WORK INSTRUCTIONS. Output the entries underneath exactly as they are.

Saved entries
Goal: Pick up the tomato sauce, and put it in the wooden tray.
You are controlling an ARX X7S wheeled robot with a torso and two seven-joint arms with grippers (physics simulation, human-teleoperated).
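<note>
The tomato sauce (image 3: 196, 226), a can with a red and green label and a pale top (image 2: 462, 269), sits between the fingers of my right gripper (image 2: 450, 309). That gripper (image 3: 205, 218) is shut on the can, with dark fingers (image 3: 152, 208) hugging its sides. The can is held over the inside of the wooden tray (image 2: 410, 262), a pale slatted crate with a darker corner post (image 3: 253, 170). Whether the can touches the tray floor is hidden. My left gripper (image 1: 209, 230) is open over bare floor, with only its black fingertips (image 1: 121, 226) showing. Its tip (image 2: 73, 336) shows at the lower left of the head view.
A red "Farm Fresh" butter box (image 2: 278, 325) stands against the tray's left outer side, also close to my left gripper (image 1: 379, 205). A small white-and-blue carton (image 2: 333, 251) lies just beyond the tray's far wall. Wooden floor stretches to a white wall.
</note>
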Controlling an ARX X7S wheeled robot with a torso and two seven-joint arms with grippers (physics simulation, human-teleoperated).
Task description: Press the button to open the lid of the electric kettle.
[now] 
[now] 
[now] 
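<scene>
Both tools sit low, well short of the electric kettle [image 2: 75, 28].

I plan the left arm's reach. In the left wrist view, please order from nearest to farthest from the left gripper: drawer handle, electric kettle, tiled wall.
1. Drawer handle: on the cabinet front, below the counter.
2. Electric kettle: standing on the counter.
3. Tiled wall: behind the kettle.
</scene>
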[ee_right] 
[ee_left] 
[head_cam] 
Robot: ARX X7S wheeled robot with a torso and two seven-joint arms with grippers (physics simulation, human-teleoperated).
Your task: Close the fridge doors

RESULT OF THE TASK.
Goal: Pick up the tomato sauce, and put it in the wooden tray.
You are controlling an ARX X7S wheeled robot with a torso and two seven-joint arms with grippers (physics simulation, human-teleoperated).
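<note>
The tomato sauce (image 3: 196, 226), a can with a red and green label and a pale top (image 2: 462, 269), sits between the fingers of my right gripper (image 2: 450, 309). That gripper (image 3: 205, 218) is shut on the can, with dark fingers (image 3: 152, 208) hugging its sides. The can is held over the inside of the wooden tray (image 2: 410, 262), a pale slatted crate with a darker corner post (image 3: 253, 170). Whether the can touches the tray floor is hidden. My left gripper (image 1: 209, 230) is open over bare floor, with only its black fingertips (image 1: 121, 226) showing. Its tip (image 2: 73, 336) shows at the lower left of the head view.
A red "Farm Fresh" butter box (image 2: 278, 325) stands against the tray's left outer side, also close to my left gripper (image 1: 379, 205). A small white-and-blue carton (image 2: 333, 251) lies just beyond the tray's far wall. Wooden floor stretches to a white wall.
</note>
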Controlling an ARX X7S wheeled robot with a torso and two seven-joint arms with grippers (physics simulation, human-teleoperated).
Task description: Press the button to open the lid of the electric kettle.
[now] 
[now] 
[now] 
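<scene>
Both tools sit low, well short of the electric kettle [image 2: 75, 28].

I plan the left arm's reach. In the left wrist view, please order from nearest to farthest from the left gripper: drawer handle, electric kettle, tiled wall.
1. Drawer handle: on the cabinet front, below the counter.
2. Electric kettle: standing on the counter.
3. Tiled wall: behind the kettle.
</scene>
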[ee_right] 
[ee_left] 
[head_cam] 
Robot: ARX X7S wheeled robot with a torso and two seven-joint arms with grippers (physics simulation, human-teleoperated).
Your task: Close the fridge doors

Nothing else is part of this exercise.